**EXERCISE DETAILS:** Your answer should be a single number: how many lines of the material below contain "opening".
********************
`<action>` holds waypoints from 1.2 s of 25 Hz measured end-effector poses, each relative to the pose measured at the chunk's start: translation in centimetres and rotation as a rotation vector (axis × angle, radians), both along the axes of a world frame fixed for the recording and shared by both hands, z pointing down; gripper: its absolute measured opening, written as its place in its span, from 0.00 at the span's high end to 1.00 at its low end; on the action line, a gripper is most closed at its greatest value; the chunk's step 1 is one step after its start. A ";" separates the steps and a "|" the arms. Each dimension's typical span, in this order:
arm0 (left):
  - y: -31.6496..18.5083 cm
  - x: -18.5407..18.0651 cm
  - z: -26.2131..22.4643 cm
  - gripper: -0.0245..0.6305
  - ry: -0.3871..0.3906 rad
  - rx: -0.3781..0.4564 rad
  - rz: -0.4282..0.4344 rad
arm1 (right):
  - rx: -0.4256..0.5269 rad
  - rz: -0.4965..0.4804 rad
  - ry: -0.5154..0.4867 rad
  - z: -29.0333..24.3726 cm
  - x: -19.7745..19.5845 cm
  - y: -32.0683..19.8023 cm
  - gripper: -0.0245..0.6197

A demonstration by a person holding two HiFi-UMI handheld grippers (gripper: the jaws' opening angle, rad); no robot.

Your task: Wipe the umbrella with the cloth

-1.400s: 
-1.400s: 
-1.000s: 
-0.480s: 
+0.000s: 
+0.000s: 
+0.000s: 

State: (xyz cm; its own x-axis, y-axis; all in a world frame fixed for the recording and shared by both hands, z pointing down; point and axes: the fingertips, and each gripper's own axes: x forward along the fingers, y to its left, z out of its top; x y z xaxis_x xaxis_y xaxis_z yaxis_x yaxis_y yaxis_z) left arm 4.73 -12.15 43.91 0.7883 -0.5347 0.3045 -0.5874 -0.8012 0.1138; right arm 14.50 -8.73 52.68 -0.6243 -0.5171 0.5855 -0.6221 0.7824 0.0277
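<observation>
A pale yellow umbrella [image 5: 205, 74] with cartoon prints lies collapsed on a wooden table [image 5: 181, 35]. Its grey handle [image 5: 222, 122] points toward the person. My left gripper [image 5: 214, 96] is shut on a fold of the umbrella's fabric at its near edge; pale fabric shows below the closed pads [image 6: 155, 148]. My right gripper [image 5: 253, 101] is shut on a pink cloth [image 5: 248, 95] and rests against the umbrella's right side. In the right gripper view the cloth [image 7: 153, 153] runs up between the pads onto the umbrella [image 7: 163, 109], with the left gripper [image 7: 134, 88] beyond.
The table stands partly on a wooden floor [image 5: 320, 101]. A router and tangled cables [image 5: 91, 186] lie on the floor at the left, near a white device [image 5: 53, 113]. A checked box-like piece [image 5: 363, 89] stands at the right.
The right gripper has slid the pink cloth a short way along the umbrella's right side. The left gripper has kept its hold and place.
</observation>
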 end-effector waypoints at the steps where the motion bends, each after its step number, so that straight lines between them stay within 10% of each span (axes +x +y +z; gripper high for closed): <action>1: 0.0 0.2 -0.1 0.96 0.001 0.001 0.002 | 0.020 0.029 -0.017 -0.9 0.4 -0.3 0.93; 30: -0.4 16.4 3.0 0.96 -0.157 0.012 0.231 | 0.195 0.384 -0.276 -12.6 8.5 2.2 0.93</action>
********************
**REPLY TO THE EXERCISE:** 2